* [What you will do]: Go through the records line by line from the top and repeat each one exactly, ending with the line that contains "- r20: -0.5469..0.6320".

* [Raw data]:
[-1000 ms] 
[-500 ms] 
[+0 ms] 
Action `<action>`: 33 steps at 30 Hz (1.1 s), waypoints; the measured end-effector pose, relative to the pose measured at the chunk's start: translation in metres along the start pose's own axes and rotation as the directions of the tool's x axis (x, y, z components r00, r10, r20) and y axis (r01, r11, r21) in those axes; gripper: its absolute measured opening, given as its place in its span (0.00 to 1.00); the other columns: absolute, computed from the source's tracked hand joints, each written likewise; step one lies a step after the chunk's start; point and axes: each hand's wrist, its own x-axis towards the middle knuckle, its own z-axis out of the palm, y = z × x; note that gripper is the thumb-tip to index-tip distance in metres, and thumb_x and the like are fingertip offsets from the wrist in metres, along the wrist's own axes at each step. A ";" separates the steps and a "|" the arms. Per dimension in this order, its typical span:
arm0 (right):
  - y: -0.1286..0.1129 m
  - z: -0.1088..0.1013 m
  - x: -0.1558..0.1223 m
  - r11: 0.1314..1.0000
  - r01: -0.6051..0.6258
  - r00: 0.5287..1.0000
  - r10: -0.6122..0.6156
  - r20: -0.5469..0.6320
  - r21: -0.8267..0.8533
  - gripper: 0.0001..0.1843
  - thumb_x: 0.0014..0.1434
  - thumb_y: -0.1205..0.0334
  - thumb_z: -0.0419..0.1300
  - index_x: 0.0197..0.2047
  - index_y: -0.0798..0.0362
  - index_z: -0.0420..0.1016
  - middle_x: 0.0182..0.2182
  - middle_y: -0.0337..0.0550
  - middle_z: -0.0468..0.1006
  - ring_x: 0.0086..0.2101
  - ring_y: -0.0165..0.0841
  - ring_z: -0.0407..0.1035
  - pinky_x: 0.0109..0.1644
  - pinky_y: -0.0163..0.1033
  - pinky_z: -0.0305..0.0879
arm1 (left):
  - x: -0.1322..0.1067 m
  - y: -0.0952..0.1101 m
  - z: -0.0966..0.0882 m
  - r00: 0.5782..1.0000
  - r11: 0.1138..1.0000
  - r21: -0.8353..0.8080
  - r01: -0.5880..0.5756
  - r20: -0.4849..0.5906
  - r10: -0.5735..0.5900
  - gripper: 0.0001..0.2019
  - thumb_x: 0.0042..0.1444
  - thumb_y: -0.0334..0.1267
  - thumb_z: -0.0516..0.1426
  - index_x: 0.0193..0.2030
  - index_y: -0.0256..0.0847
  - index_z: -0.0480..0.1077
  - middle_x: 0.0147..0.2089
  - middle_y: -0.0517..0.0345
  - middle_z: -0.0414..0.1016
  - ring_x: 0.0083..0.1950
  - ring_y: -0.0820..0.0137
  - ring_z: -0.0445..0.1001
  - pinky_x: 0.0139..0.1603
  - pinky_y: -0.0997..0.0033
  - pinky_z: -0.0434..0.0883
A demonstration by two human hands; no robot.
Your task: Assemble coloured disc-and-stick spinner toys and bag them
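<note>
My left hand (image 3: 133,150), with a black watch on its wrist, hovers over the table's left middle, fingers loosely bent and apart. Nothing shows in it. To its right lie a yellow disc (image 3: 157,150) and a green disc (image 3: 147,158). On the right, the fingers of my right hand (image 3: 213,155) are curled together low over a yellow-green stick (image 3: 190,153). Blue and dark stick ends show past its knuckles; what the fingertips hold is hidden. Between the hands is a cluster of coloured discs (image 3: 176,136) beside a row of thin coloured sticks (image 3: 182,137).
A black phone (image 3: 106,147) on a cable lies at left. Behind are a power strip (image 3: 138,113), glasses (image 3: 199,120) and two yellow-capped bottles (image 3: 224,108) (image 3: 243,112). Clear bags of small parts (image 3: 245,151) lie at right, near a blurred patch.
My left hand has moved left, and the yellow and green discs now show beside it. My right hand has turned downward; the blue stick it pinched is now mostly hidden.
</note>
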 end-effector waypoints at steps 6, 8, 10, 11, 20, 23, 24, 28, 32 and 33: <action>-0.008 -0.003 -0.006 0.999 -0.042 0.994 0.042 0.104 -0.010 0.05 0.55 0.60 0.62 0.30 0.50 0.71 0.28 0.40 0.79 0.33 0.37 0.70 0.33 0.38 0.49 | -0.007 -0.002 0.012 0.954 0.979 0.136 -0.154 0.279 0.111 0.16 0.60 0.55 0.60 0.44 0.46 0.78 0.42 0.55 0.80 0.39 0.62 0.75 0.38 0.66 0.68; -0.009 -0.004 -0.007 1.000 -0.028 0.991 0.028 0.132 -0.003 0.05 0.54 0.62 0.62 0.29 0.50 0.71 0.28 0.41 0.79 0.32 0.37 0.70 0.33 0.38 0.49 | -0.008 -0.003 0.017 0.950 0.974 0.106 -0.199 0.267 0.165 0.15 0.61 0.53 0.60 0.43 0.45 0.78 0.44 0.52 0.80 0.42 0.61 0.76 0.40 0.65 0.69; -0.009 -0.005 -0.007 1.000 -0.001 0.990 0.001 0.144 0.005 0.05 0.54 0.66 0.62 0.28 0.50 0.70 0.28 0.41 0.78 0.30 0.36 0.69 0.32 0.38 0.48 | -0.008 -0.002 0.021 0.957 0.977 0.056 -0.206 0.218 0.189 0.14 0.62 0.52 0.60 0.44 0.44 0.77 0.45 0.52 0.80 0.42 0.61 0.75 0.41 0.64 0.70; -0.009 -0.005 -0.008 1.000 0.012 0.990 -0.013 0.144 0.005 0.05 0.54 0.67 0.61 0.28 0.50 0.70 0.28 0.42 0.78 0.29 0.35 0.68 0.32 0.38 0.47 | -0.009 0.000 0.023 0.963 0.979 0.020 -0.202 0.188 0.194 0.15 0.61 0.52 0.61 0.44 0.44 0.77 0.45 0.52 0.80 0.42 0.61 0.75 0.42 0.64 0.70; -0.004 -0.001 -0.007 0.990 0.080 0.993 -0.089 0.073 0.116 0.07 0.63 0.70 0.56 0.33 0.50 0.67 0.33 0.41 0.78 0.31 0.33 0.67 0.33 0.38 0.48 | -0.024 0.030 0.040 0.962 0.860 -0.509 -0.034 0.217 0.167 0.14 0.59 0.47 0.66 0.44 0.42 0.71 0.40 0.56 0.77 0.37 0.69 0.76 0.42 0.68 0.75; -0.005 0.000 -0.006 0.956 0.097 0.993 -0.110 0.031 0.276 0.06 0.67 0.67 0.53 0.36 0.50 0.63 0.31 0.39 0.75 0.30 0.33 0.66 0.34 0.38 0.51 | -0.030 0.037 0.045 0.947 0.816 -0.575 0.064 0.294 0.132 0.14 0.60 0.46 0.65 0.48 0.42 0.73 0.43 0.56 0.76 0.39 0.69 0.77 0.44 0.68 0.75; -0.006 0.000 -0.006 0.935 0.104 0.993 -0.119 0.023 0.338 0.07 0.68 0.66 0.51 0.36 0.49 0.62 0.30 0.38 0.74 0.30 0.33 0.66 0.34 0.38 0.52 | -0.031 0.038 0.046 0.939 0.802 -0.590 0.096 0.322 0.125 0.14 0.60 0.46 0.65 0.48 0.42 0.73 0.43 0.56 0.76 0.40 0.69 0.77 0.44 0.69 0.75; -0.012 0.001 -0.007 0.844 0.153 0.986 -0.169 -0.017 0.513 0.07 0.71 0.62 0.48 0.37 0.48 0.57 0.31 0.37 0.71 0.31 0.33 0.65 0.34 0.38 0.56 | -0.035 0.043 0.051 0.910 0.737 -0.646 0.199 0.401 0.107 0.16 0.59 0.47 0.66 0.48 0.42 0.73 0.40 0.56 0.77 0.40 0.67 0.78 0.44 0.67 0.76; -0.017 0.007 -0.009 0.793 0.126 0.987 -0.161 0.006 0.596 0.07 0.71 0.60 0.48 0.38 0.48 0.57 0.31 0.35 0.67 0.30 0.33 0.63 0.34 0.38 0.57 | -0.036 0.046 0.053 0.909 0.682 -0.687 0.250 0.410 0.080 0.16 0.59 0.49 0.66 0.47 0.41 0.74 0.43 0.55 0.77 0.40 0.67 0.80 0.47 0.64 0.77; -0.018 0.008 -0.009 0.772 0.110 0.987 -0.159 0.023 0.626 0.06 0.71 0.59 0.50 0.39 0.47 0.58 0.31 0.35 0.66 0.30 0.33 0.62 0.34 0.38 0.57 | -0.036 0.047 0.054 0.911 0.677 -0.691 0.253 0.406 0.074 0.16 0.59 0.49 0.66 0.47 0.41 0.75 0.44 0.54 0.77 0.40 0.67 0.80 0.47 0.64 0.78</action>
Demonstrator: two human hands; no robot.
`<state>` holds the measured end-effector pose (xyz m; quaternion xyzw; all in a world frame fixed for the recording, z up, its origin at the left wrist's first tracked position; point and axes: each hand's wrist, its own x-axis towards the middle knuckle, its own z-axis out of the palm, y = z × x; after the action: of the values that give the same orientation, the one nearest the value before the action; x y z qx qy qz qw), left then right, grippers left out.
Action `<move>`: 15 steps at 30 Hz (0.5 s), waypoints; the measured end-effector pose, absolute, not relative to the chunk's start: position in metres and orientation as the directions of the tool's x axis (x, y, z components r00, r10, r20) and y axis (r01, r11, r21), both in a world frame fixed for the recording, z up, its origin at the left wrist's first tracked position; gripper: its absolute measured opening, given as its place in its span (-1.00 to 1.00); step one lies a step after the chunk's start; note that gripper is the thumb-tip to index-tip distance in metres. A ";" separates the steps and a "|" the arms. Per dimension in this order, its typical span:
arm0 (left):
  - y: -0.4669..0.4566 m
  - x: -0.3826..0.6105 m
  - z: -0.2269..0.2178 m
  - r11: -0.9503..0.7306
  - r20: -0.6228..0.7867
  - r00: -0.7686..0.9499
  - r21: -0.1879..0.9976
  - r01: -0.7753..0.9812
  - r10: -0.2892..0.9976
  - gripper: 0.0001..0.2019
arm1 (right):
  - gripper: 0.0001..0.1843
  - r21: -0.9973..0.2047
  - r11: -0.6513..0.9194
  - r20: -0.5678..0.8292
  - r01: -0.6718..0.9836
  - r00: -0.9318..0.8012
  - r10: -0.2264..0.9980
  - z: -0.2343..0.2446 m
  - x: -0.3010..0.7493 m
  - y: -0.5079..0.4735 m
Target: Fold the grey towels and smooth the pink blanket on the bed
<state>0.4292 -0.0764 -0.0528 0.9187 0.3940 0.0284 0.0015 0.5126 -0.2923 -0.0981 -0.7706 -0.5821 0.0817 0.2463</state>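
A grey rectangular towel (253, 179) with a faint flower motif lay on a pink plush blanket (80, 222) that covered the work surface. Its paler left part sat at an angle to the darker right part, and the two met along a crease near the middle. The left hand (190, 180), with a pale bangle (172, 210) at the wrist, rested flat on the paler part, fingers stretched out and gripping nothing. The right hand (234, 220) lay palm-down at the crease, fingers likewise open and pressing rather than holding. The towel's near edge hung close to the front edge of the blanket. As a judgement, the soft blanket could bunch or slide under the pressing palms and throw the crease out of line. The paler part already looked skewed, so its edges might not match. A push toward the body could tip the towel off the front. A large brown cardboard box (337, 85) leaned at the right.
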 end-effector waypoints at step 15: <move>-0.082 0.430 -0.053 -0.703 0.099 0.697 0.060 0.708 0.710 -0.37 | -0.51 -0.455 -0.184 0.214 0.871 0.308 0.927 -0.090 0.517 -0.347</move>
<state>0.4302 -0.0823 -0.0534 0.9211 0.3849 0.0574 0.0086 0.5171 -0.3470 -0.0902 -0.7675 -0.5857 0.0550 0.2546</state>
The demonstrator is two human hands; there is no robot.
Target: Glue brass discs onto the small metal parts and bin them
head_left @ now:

* [Exercise output]:
[-1000 ms] 
[-500 ms] 
[+0 ms] 
Action `<action>`: 33 steps at 30 Hz (1.1 s), waypoints; the measured end-effector pose, relative to the pose measured at the chunk's start: translation in metres along the start pose's own axes and rotation as the directions of the tool's x axis (x, y, z components r00, r10, r20) and y axis (r01, r11, r21) in those axes; gripper: its absolute measured opening, given as its place in its span (0.00 to 1.00); the other columns: absolute, computed from the source's tracked hand joints, each written likewise; step one lies a step after the chunk's start; point and axes: each hand's wrist, its own x-axis towards the middle knuckle, its own z-axis out of the palm, y = z × x; note that gripper is the thumb-tip to index-tip distance in metres, and thumb_x and the like are fingertip offsets from the wrist in metres, along the wrist's own axes at each step. A ";" separates the steps and a "|" the arms. Per dimension in this order, its typical span:
arm0 (right):
  - y: -0.1286..0.1129 m
  - z: -0.1088..0.1013 m
  - x: -0.1558..0.1223 m
  - r11: 0.1314..1.0000
  - r01: -0.6051..0.6258
  - r00: 0.5287..1.0000
  - r10: -0.6122..0.6156
  - r20: -0.5469..0.6320

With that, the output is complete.